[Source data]
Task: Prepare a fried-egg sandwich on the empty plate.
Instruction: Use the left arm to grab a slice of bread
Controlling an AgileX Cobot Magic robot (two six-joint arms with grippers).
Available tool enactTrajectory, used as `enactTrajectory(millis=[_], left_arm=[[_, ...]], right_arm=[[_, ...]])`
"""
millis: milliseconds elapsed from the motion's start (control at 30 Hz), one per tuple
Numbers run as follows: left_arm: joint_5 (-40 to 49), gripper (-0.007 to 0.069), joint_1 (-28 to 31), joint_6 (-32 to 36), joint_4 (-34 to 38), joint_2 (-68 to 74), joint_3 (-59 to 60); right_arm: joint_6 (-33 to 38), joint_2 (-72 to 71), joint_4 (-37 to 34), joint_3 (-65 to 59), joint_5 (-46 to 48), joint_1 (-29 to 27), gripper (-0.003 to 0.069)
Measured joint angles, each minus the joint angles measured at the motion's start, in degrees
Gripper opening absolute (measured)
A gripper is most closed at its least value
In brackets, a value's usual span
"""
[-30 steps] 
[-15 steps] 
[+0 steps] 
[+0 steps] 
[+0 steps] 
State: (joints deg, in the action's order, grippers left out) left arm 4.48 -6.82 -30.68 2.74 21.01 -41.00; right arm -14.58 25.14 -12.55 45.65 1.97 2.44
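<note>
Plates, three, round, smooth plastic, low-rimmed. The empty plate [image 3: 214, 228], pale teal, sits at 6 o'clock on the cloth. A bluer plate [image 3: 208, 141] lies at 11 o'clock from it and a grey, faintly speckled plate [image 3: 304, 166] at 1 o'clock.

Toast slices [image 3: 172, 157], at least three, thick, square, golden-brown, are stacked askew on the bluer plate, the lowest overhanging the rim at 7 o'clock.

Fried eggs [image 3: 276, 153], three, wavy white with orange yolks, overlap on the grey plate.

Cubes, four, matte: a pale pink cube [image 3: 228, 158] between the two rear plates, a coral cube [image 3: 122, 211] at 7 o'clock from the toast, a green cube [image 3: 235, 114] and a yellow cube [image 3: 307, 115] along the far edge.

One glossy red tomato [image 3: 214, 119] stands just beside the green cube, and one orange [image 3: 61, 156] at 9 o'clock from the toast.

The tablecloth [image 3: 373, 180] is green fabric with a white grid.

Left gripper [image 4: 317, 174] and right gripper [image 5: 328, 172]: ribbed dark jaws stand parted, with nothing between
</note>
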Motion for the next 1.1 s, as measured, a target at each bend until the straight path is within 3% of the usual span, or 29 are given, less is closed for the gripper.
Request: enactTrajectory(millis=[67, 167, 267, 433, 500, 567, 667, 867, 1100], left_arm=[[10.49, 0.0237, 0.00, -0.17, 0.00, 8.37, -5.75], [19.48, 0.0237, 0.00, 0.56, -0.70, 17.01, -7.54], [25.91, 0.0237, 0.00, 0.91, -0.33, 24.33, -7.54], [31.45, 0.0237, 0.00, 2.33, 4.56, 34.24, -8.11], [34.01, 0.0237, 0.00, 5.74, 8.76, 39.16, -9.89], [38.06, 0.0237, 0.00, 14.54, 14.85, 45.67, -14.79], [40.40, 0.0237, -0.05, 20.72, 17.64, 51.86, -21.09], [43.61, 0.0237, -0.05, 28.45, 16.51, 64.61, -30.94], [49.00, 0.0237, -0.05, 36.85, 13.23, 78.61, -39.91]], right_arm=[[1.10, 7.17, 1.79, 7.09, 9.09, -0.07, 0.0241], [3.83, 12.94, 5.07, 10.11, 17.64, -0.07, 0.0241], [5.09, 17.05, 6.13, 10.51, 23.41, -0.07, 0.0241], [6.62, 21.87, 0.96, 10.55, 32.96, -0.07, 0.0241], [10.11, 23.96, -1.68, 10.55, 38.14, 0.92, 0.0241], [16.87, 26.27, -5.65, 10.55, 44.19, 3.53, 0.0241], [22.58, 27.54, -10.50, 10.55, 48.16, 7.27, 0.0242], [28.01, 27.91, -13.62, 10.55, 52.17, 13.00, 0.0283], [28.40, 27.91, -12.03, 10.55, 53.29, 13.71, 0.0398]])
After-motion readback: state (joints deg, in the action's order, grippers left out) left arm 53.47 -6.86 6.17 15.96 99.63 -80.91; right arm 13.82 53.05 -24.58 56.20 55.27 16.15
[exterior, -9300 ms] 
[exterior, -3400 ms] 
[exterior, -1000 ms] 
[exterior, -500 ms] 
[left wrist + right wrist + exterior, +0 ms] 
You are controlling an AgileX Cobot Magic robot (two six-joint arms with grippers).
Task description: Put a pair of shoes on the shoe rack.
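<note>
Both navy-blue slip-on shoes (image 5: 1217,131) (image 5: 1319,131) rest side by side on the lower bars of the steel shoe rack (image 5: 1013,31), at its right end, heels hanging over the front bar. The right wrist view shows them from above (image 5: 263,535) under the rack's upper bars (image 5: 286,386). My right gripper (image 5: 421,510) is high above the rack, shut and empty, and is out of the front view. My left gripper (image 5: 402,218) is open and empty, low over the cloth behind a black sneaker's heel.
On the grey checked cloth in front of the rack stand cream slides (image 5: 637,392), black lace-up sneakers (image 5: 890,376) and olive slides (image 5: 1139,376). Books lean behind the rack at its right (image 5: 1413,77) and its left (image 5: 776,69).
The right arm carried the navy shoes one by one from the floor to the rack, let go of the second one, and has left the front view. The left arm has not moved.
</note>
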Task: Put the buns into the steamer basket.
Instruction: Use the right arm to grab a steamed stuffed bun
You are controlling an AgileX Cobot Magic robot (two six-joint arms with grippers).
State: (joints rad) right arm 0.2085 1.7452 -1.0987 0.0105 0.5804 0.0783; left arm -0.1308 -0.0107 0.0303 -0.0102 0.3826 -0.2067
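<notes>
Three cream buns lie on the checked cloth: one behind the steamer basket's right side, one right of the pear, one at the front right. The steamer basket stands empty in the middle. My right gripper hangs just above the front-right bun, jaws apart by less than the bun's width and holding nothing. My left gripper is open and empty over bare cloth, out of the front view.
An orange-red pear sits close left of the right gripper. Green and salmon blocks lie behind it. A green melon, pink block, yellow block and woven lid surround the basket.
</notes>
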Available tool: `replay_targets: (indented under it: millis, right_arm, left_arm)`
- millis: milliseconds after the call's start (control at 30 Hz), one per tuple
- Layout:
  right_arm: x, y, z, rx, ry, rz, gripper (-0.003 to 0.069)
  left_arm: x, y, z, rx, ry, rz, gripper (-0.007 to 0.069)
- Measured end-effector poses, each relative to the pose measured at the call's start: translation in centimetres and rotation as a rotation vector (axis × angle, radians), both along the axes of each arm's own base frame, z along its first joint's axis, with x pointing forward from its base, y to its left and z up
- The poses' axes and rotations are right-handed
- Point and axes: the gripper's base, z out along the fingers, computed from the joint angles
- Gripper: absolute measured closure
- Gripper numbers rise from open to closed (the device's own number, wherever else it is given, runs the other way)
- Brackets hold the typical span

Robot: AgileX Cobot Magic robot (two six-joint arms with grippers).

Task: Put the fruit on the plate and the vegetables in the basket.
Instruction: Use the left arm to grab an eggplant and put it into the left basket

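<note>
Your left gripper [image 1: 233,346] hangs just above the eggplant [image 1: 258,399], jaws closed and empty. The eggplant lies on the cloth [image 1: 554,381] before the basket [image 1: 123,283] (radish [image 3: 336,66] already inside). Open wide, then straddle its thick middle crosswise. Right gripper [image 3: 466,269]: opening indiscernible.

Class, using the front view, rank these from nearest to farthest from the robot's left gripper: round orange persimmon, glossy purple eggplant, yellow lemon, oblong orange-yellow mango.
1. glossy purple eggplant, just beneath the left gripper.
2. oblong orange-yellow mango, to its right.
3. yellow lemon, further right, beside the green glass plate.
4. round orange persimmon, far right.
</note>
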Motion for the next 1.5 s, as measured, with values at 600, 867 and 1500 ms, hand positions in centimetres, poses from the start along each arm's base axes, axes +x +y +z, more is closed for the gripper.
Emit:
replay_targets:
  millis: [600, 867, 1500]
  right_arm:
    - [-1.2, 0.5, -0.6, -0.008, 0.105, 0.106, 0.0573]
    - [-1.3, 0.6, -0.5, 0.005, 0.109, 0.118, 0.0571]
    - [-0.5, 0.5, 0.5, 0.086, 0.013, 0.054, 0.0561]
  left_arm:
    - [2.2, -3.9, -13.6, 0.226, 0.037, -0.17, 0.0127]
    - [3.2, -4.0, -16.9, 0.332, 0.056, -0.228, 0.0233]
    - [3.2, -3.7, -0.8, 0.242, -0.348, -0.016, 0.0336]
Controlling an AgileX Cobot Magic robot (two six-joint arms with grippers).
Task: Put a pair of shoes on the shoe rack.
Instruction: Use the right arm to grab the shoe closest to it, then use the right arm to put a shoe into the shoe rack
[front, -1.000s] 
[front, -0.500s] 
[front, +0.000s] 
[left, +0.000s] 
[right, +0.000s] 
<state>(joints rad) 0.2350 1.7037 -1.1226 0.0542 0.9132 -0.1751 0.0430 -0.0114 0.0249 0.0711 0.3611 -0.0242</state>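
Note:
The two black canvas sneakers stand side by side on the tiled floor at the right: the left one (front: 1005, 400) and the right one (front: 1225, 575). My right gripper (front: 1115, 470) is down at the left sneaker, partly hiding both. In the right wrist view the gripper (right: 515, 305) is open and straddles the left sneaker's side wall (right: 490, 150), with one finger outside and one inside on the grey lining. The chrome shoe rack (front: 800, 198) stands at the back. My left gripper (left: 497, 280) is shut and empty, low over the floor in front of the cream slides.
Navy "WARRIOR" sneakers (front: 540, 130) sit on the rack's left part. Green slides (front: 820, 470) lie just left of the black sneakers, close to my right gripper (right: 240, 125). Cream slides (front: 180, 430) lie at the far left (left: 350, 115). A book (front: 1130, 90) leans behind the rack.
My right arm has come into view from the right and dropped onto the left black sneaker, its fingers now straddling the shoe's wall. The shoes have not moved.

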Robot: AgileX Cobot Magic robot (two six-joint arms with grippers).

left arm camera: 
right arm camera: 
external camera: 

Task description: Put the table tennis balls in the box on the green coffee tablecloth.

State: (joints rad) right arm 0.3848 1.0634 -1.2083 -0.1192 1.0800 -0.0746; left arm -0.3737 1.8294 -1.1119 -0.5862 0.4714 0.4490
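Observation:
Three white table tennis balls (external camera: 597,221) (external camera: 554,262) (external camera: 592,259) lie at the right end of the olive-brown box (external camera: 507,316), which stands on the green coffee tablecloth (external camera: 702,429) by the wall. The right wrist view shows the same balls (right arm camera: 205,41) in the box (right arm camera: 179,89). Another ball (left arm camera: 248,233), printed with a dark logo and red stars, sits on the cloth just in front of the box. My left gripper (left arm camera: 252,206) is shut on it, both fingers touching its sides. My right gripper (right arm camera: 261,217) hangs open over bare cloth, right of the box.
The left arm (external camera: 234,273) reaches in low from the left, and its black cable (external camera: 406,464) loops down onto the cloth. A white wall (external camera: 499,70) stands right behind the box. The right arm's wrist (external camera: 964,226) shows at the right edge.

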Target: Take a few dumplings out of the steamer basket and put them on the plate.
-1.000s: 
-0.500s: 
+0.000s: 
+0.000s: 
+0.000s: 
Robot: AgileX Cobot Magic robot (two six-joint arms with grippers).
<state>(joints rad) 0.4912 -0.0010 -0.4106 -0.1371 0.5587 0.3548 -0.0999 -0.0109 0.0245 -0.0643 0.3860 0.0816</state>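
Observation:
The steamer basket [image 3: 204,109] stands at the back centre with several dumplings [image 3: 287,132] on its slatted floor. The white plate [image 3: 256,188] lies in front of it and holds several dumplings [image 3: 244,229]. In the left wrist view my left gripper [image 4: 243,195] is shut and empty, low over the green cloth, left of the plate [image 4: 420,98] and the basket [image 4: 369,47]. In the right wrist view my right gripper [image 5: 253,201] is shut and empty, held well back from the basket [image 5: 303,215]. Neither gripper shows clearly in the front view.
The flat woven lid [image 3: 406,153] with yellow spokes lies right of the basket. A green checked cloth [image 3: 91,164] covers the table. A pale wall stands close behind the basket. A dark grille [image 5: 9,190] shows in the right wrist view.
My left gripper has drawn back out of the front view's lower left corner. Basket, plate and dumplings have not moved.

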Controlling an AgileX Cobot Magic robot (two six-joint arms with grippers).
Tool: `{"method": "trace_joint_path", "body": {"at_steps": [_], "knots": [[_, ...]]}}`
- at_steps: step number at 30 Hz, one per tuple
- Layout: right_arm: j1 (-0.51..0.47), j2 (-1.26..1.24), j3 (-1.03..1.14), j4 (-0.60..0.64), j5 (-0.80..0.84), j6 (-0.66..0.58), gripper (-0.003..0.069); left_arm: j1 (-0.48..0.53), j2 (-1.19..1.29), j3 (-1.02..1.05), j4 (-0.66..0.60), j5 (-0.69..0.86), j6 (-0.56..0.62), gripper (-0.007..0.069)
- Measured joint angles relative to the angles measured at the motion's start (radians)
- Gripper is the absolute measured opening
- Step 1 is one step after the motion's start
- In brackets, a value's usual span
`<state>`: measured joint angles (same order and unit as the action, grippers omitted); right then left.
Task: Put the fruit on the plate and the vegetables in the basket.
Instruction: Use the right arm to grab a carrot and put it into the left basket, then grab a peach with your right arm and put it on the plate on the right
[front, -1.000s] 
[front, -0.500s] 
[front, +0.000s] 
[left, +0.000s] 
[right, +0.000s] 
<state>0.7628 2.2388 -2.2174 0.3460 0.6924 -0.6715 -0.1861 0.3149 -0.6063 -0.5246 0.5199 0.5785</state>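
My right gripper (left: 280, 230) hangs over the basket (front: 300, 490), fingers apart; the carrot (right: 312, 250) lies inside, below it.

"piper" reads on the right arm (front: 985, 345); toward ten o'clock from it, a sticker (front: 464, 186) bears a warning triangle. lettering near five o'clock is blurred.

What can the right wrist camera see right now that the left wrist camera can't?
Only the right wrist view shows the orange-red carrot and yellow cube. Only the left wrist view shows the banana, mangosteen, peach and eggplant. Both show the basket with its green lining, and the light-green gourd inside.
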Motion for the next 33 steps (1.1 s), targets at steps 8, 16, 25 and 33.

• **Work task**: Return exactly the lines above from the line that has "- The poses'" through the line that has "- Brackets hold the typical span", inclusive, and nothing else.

• **Answer box**:
- The poses' axes and rotations are right-handed
- Point and axes: the gripper's base, z out along the fingers, computed from the joint angles
- Gripper: absolute measured closure
- Gripper numbers rise from open to closed (the device's own number, wherever else it is given, runs the other way)
- Brackets hold the typical span

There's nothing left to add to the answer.